*EXERCISE BRIEF*
Scan the data below for the string "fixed". Show every line where it turns up.
═════ THE DATA ═════
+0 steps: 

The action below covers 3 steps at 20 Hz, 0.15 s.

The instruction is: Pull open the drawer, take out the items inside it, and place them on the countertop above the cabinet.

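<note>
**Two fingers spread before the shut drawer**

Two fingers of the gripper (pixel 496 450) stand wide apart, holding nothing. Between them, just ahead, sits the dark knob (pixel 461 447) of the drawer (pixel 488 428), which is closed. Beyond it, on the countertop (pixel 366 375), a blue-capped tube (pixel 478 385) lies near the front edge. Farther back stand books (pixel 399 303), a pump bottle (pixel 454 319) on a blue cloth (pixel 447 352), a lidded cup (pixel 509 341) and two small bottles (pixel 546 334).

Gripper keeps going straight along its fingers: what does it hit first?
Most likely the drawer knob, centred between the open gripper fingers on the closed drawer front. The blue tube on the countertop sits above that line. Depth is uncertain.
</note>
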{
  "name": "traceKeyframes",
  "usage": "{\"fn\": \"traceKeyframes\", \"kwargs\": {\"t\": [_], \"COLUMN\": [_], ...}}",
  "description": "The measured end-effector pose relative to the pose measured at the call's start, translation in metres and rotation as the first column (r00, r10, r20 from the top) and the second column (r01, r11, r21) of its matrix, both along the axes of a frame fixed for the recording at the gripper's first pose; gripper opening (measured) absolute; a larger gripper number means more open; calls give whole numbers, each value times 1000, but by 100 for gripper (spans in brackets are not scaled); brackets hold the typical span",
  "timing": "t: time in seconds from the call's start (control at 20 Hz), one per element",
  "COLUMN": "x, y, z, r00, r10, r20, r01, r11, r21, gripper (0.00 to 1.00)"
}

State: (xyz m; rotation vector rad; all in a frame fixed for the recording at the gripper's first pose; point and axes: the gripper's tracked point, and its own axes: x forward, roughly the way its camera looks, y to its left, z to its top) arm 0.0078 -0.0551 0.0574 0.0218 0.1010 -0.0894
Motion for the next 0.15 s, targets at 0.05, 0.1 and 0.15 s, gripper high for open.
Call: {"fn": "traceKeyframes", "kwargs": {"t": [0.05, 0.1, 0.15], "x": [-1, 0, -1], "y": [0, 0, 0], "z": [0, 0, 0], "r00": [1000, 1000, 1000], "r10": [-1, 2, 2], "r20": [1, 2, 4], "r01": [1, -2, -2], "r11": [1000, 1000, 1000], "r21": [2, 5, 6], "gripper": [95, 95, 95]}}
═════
*TASK RESPONSE*
  "description": "The measured end-effector pose relative to the pose measured at the call's start, translation in metres and rotation as the first column (r00, r10, r20 from the top) and the second column (r01, r11, r21) of its matrix, both along the axes of a frame fixed for the recording at the gripper's first pose; gripper opening (measured) absolute; a larger gripper number means more open; calls give whole numbers, each value times 1000, but by 100 for gripper (spans in brackets are not scaled); brackets hold the typical span",
State: (xyz m; rotation vector rad; all in a frame fixed for the recording at the gripper's first pose; point and axes: the gripper's tracked point, and its own axes: x forward, roughly the way its camera looks, y to its left, z to its top) arm 0.0078 -0.0551 0.0574 0.0218 0.1010 -0.0894

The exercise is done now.